I was lollygagging around the 3rd Avenue-Gowanus area in Brooklyn on Thanksgiving Day 2021 when I chanced upon one of the last Mohicans of firefighting, a high pressure fire hydrant, thicker than the usual type (so much so that reportedly the FDNY called them “stubbies.”) They’re quite different from the usual “O’Brien” model hydrant that has been ubiquitous on city streets since the 19-aughts.
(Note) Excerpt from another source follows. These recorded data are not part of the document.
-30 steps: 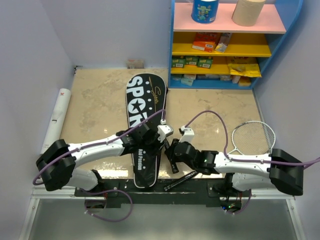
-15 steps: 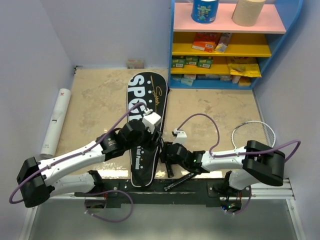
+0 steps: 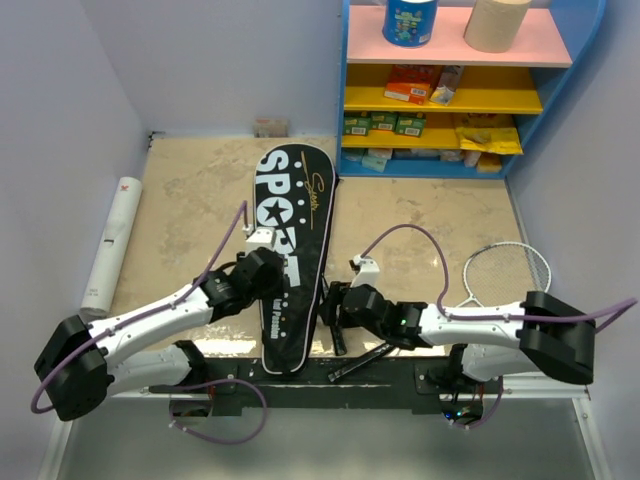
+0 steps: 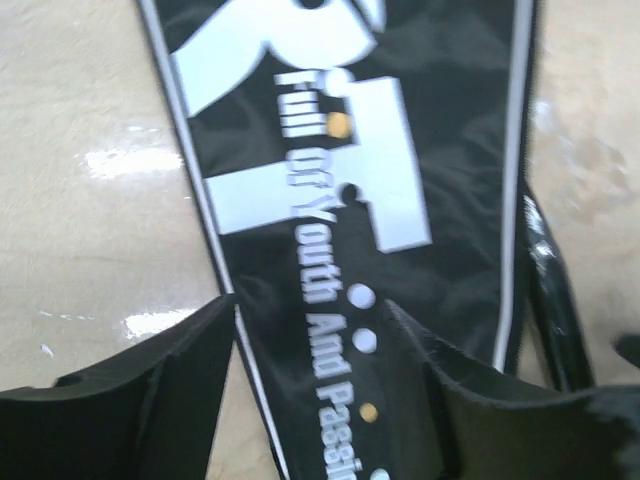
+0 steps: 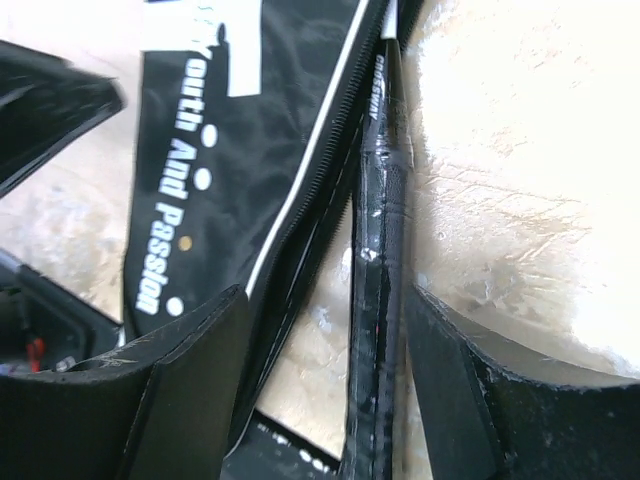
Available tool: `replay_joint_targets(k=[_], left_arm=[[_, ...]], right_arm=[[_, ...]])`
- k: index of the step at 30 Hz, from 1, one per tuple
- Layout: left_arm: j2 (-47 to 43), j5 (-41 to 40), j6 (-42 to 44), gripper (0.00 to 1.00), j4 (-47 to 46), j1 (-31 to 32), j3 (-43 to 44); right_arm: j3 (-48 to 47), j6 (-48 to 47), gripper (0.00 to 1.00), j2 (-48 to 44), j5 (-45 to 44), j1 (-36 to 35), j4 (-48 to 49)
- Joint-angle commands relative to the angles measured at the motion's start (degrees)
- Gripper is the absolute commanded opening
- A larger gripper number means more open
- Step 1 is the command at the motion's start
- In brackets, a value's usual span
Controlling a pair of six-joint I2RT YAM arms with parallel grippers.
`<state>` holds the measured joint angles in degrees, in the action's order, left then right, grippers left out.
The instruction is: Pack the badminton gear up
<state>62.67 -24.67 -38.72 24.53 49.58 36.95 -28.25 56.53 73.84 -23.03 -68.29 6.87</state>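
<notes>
Much of the gear shows only in part. The black bag (image 3: 290, 240) lettered SPORT lies lengthwise down the middle of the desk (image 3: 190, 200), with its wide end toward 12 o'clock and its narrow end toward 6 o'clock by the arm bases. The left arm (image 3: 160, 310) crosses its lower part and covers some of the lettering.

A black handle (image 5: 381, 250) lies along the bag's 3 o'clock edge, close against the zip. Its upper run is cut off by the frame, so I cannot tell whether it enters the bag. A second handle (image 3: 360, 361) lies slantwise at the near edge, its shaft hidden under the right arm (image 3: 470, 322). At 3 o'clock a silver racket head (image 3: 507, 272) shows, its lower rim behind that arm. The long white tube (image 3: 110, 245) lies at 9 o'clock, along the desk's side by the wall.

The left hand (image 4: 308, 303) is over the bag's narrow part with its fingers spread wide and gripping nothing. Whether they touch the fabric is unclear. The right hand (image 5: 328, 293) is also wide, and the black handle lies between its fingers with a gap on each side.

The desk top is glossy beige marble pattern with patches of glare. Pale lilac walls (image 3: 220, 60) close in on three sides. At 1 o'clock stands a blue shelf unit (image 3: 590, 60) with pink and yellow boards. A blue-wrapped roll (image 3: 410, 20) and a beige roll (image 3: 497, 22) sit on top, with boxes and packets (image 3: 430, 110) below that are too small to read.
</notes>
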Motion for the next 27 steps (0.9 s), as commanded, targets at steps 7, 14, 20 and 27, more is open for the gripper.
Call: replay_joint_targets(k=[7, 14, 20, 27], left_arm=[[-4.93, 4.36, -9.53, 0.47, -8.10, -7.13, -9.88], [-5.54, 5.85, -12.17, 0.36, -10.38, -7.22, -14.17], [-6.86, 6.65, -12.78, 0.29, -11.35, -7.22, -16.55], [-8.36, 7.00, -12.79, 0.29, -12.14, -7.22, -18.40]], right_arm=[[4.34, -1.34, 0.65, -8.10, 0.52, 0.00, -3.27], [6.98, -1.34, 0.63, -6.79, 2.46, 0.00, 0.33], [7.51, -1.86, 0.61, -3.36, 5.09, 0.00, 5.16], [7.24, -1.08, 0.43, 2.70, 8.60, 0.00, 12.01]])
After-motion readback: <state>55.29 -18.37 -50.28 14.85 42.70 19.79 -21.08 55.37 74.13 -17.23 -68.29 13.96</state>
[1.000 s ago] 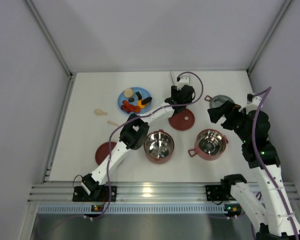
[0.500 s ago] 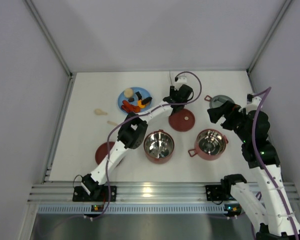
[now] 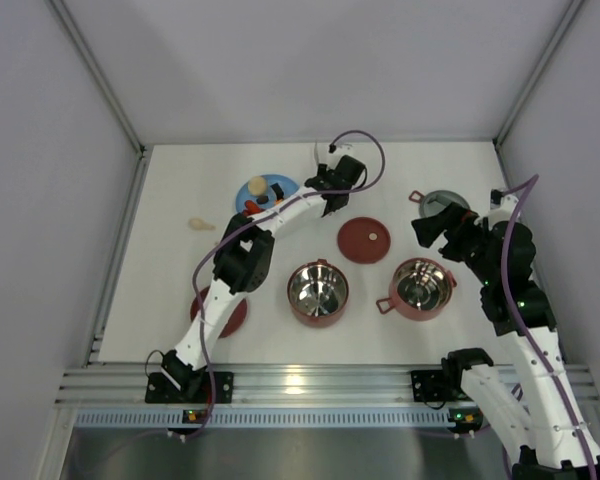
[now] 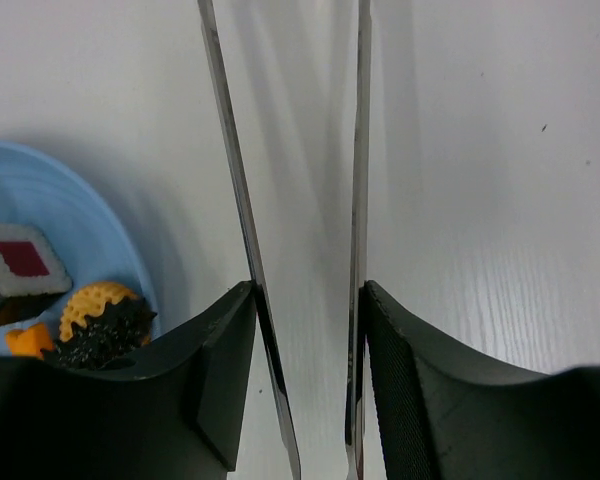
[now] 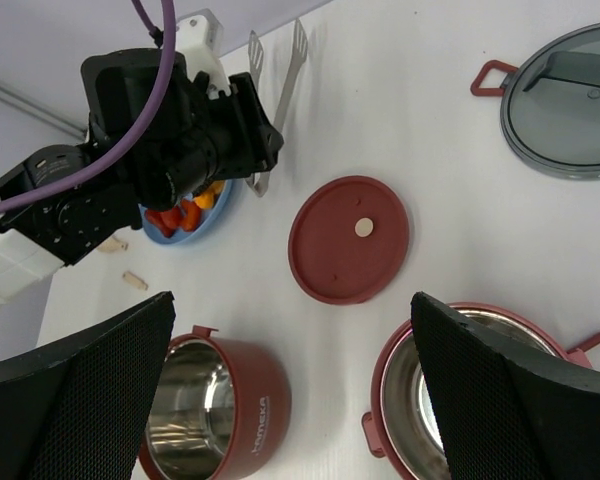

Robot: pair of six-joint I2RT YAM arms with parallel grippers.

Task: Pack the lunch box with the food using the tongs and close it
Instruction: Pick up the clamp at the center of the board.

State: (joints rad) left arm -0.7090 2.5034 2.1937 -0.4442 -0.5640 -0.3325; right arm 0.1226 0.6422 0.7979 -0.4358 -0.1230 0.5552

Stubbies were hooked up to high pressure water sources and were meant to battle especially hot conflagrations. They weren’t installed all over town…just in downtown Brooklyn, lower Manhattan, and Coney Island, of all places; in the 1910s, there were still numerous wooden amusements and even hotel buildings that went up like blazes from lightning strikes or flicked cigarettes. Instead of the usual two nozzles, Stubbies had four. They were installed until the 1930s when better water systems and pumping technology made them obsolete.
For decades, the city left them in place because they were handy dandy ways to collect revenue from parking tickets; finally, the city decided to uproot them in the mid-1990s. However the city missed one or two, like this one at 3rd Avenue and 18th Street underneath the Gowanus Expressway viaduct. From the looks of things, it’s been in retirement for a number of decades.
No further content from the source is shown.